The line really sticks with parents watching at home. Matt Stone and Trey Parker, the creators of South Park, both have their own kids, one of which is the voice of Ike. I’m sure both men are concerned about how the country is handling vaccines. The episode makes it a point to say that it’s ridiculous that teachers have to go back to school without getting vaccinated, especially when they have to deal with the plethora of characters at South Park Elementary. I mean, Mr. Mackey and Mr. Adler only try to get vaccinated because they are school faculty. The adults of South Park represent this universal want to know what’s going on, and how people just want to get back to normal. Gerald, Kyle’s dad, even tries to manipulate Kyle into giving the vaccine to him instead of to the teachers.
The stress is too much, and the isolation is overwhelming for the kids. Cartman, Kenny, Kyle, and Stan are feeling like they’ve grown apart, and they don’t want to lose their ‘broship.’ I was thinking about Stone and Parker’s kids when I saw that, thinking about how they might be seeing their kids losing friendships in a time of their lives when they’re supposed to be doing nothing but being with friends.

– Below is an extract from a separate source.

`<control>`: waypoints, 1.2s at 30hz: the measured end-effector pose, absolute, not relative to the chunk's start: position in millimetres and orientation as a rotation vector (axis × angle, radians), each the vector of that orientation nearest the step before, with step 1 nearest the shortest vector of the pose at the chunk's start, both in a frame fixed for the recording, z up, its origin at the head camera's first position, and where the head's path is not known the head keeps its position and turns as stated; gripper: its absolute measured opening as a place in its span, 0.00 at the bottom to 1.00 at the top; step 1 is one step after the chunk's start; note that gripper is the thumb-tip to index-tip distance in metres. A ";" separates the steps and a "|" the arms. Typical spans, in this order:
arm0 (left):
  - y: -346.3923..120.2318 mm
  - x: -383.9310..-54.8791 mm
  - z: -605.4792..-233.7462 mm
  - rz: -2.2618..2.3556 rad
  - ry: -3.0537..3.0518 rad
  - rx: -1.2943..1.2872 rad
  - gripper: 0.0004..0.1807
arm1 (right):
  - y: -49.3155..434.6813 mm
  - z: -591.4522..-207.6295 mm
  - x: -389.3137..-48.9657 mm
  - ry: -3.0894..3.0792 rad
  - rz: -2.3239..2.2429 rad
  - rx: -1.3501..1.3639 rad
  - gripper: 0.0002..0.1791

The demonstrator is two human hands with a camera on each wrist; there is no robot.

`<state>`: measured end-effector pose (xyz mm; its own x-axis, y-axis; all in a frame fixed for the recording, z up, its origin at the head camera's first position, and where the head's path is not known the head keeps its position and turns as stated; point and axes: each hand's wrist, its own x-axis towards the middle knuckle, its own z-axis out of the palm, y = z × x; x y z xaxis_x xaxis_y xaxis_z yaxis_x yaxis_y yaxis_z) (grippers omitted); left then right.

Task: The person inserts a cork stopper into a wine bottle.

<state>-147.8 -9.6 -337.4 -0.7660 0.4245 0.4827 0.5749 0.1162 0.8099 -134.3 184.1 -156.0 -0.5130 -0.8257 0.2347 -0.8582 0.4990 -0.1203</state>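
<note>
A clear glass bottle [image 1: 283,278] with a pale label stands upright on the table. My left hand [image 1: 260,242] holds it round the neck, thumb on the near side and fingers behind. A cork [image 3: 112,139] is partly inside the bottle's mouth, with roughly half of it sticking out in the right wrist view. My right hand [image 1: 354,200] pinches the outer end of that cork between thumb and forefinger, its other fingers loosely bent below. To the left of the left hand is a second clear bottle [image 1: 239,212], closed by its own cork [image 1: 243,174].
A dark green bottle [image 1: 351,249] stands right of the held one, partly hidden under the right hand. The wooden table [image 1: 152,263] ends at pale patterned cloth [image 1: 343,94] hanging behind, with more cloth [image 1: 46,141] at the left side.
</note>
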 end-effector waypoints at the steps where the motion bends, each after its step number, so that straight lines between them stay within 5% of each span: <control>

The kids who are kept home are being taught by South Park’s QAnon followers, who teach kids like Craig Tucker about the “Hollywood elites,” who are supposedly drinking children’s blood. South Park further parodies QAnon followers when Bob White tries to decipher Mr. Garrison’s comment — “blow sh—t out your d—ckhole.”
Mr. Garrison returns to South Park after, in Peter Charles (PC Principal)’s words, “identifying as president.” The conservative population is happy to see him, hoping he might save them. However, Mr. Garrison is clearly ready to leave his past and return to his spot as the boys’ teacher. Old fans will recognize “Mr. Service” as a call-back to Garrison’s previous teaching assistant, Mr. Slave. Garrison sees this like any new chapter is in tumultuous life, from identifying as gay, to a woman, a gay woman, then de-transitioning back to identifying as a gay man. Then he was President.
The episode leaves with the return of Mr. Hat, Mr. Garrison’s hand puppet from the first seasons of South Park, the death of Mrs. Nelson, who dies from COVID-19 just before she gets the vaccine, all adults are vaccinated, and it seems like we’re returning to the South Park we’ve known and loved for a long time. Even if you haven’t seen the last special, I urge you to see this one. It’s relatable in many different ways, witty as always, and extremely funny. South Park never disappoints.